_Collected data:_
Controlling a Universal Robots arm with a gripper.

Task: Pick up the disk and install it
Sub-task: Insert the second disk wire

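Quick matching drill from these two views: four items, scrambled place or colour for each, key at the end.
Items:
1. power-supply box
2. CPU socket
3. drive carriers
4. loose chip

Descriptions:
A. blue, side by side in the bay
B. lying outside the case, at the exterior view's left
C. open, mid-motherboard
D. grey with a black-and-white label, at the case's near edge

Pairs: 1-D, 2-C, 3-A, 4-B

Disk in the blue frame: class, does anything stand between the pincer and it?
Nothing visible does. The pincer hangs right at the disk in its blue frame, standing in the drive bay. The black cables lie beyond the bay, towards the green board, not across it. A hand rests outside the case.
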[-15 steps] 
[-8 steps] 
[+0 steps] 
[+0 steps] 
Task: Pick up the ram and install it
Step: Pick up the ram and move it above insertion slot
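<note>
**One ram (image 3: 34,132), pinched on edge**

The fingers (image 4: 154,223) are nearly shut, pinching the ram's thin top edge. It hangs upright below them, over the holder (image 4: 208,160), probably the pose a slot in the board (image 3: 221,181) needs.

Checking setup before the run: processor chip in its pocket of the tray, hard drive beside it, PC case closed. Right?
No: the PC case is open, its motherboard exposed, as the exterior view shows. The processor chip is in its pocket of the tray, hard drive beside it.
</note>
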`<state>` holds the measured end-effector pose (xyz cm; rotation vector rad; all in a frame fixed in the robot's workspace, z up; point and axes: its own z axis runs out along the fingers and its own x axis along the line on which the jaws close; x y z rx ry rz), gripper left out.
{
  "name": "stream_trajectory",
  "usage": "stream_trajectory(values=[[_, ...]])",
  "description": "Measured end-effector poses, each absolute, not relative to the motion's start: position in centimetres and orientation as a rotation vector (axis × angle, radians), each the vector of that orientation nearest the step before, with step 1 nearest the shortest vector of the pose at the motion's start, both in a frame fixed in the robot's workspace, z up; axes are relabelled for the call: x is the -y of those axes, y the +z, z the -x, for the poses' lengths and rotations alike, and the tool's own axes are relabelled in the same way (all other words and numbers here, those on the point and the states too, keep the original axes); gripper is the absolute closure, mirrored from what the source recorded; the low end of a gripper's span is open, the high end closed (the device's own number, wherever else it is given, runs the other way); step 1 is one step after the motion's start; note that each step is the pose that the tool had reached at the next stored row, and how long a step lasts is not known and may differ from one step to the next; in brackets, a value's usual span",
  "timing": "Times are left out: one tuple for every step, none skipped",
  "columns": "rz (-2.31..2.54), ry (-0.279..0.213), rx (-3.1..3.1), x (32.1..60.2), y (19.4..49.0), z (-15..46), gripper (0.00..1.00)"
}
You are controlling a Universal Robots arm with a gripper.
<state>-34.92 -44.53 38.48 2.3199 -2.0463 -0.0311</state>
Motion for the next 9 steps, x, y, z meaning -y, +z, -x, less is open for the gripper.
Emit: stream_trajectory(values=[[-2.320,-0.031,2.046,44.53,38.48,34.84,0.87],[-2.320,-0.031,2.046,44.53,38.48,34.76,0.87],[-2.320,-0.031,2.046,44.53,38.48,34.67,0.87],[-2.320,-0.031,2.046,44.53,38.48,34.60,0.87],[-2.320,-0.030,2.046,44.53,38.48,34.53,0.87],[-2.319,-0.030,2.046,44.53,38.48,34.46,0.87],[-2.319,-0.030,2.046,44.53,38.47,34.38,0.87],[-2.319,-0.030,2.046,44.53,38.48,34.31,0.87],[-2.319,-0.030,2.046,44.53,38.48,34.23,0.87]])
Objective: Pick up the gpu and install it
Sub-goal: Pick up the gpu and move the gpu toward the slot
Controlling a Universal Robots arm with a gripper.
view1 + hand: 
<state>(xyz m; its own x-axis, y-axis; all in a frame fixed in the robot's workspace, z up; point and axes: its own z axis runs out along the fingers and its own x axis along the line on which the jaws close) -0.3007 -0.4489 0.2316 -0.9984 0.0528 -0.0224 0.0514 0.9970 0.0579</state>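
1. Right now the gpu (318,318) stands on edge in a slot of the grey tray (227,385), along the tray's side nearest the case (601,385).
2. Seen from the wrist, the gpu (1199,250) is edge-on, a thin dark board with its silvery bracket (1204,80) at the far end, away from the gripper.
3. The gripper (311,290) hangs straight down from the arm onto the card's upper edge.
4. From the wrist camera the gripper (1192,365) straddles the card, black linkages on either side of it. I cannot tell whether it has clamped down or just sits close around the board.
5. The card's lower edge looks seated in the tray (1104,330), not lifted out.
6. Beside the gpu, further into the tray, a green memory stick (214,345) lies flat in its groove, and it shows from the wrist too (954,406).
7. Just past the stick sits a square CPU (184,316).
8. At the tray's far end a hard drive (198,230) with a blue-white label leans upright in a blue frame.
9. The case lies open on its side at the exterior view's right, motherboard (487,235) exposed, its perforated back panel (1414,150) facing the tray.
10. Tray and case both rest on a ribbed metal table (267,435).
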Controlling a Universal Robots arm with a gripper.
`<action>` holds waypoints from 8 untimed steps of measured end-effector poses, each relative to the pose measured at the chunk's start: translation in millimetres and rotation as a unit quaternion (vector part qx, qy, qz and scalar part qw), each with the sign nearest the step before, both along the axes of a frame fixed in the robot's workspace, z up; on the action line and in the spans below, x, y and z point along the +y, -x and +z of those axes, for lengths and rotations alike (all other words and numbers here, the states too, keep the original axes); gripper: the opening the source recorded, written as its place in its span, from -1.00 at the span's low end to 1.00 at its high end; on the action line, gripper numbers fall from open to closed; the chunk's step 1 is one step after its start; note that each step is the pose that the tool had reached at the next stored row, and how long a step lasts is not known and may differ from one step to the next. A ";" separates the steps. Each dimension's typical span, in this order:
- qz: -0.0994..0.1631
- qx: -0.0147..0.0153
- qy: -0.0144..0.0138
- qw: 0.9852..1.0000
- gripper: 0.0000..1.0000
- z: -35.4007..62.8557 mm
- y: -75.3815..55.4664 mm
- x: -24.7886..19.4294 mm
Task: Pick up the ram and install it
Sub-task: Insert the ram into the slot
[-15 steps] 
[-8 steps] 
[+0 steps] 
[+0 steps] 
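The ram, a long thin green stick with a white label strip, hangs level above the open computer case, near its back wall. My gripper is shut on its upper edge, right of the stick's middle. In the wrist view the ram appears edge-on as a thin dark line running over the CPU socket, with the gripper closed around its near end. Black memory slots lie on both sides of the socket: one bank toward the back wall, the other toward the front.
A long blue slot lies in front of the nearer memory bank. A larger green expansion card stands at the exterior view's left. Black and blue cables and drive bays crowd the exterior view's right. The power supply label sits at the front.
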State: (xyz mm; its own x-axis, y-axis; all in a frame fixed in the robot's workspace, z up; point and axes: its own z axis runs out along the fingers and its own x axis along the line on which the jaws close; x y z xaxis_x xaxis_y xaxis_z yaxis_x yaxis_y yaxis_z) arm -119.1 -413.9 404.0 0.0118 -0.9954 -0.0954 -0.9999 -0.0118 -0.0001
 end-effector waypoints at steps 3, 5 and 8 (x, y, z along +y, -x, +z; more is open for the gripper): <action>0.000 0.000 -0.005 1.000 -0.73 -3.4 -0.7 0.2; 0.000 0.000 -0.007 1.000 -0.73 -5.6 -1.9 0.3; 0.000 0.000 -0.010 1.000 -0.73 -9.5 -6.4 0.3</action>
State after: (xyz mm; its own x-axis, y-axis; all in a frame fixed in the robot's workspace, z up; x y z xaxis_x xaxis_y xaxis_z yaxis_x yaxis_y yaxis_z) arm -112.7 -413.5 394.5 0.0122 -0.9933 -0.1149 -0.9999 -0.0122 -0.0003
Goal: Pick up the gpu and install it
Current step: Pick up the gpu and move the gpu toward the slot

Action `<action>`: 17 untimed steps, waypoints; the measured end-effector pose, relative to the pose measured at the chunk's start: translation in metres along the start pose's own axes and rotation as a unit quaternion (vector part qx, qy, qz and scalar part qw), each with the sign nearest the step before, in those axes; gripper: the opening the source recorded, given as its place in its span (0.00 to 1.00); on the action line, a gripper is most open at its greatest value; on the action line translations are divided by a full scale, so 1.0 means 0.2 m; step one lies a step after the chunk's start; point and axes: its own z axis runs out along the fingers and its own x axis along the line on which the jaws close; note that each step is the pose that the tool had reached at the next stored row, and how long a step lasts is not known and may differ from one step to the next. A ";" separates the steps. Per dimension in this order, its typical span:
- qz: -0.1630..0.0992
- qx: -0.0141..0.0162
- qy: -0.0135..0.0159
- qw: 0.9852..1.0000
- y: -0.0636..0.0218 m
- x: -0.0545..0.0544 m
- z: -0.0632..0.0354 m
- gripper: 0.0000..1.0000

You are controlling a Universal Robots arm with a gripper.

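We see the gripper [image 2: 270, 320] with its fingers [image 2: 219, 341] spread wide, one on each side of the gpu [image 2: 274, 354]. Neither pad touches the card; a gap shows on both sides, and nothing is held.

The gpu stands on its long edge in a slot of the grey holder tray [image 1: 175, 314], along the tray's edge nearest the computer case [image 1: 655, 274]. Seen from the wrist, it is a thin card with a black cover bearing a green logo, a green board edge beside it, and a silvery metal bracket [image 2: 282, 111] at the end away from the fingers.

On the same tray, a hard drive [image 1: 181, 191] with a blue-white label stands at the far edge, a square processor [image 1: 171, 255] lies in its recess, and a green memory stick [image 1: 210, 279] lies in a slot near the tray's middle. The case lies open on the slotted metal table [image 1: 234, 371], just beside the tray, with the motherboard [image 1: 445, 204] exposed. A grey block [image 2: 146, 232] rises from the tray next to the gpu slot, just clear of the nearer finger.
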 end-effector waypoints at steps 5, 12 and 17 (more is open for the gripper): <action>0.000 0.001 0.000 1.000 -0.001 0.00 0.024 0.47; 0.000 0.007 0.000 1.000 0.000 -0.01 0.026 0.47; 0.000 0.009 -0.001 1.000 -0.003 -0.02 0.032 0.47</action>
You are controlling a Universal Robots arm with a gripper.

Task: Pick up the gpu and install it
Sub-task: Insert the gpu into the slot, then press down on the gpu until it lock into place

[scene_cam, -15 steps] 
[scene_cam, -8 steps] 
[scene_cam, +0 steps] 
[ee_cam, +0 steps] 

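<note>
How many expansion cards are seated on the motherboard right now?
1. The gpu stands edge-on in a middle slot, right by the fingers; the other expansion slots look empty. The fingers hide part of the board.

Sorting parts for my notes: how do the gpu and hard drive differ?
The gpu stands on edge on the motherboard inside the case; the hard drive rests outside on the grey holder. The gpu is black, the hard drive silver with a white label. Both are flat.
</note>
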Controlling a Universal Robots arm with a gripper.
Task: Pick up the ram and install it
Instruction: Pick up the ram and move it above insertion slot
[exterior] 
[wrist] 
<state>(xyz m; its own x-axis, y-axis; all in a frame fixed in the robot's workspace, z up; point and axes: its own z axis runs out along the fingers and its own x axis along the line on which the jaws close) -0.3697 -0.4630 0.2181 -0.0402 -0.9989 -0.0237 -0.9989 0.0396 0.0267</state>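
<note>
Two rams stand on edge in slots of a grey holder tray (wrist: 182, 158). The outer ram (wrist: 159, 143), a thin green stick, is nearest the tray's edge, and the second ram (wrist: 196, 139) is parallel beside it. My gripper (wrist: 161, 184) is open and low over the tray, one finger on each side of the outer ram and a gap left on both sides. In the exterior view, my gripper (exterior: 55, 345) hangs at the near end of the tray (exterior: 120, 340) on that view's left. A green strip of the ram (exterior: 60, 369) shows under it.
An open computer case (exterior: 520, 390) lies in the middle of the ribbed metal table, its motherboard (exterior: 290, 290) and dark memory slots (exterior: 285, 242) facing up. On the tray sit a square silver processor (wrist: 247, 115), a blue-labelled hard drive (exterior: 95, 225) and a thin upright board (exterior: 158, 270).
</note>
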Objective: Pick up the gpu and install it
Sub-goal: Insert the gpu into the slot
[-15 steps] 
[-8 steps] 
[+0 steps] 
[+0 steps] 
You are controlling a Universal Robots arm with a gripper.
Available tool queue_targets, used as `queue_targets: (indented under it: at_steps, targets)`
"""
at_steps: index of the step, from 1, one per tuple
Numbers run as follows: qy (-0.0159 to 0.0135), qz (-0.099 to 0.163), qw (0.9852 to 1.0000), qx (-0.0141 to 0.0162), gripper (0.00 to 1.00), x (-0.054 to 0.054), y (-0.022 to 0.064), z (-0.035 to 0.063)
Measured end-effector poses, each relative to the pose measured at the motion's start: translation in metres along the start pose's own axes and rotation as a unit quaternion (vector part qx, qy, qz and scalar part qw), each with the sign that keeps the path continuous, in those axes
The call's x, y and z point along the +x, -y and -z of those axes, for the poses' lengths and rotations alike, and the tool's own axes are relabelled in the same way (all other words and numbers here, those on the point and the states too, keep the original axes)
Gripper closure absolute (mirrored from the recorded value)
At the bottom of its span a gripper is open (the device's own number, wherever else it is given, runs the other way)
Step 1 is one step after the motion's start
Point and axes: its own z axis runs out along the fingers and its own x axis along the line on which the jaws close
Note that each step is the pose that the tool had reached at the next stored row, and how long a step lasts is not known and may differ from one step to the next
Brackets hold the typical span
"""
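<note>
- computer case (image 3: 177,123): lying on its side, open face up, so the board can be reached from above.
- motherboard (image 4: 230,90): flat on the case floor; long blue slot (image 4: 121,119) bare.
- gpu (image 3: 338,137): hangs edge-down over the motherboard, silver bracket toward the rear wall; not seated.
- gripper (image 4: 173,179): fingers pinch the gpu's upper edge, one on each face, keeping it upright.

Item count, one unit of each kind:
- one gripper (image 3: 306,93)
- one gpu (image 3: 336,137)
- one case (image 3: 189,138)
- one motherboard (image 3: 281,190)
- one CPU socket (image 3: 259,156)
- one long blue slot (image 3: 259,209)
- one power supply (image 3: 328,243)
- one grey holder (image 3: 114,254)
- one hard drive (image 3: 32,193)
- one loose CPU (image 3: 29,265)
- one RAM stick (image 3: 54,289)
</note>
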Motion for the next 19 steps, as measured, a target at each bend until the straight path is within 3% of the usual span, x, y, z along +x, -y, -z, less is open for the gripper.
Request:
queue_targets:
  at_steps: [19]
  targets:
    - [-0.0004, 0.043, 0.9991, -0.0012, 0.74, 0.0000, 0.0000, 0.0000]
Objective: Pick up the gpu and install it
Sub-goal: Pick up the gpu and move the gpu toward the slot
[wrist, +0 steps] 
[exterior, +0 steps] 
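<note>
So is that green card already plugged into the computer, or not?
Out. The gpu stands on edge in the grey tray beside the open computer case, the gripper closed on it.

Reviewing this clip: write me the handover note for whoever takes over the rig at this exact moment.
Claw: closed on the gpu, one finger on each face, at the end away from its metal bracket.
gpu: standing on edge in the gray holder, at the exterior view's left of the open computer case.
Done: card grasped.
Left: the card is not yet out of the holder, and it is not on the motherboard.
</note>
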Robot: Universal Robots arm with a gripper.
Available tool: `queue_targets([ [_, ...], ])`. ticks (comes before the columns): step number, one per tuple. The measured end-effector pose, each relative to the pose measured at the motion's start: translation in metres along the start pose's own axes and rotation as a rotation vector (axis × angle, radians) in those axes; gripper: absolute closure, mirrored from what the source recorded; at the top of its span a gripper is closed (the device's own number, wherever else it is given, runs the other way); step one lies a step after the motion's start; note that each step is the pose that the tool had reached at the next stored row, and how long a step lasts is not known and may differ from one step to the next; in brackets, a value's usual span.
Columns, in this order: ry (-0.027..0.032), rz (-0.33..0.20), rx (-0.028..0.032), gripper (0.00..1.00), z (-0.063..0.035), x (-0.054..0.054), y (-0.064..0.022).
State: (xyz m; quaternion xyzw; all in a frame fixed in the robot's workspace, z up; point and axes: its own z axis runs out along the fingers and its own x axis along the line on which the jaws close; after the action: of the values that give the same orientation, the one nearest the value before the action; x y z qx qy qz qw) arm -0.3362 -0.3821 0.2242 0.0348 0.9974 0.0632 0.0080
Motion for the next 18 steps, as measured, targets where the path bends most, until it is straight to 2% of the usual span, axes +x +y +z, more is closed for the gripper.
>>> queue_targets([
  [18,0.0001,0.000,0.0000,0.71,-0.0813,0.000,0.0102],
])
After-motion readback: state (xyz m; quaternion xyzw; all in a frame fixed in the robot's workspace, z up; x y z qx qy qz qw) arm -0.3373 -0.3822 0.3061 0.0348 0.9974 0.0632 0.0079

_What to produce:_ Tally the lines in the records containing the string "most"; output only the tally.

_Solution to this exercise:_ 2